• **YOUR OBJECTIVE**:
An exact reproduction of the data below is the required answer.

• **DATA BELOW**:
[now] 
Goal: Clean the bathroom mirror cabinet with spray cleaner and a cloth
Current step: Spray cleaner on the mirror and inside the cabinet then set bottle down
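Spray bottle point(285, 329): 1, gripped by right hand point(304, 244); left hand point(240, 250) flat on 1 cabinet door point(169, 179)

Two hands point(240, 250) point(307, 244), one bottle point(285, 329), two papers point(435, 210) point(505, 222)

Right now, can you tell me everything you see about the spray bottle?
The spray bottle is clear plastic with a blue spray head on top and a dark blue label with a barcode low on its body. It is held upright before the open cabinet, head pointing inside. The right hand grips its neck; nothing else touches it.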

• **RESPONSE BELOW**:
[now] 
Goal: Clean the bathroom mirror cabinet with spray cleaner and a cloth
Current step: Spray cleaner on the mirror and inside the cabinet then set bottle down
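Spray bottle point(285, 329): 1, gripped by right hand point(304, 244); left hand point(240, 250) flat on 1 cabinet door point(169, 179)

Two hands point(240, 250) point(307, 244), one bottle point(285, 329), two papers point(435, 210) point(505, 222)

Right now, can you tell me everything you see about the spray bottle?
The spray bottle is clear plastic with a blue spray head on top and a dark blue label with a barcode low on its body. It is held upright before the open cabinet, head pointing inside. The right hand grips its neck; nothing else touches it.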

Nothing remains open in this exercise.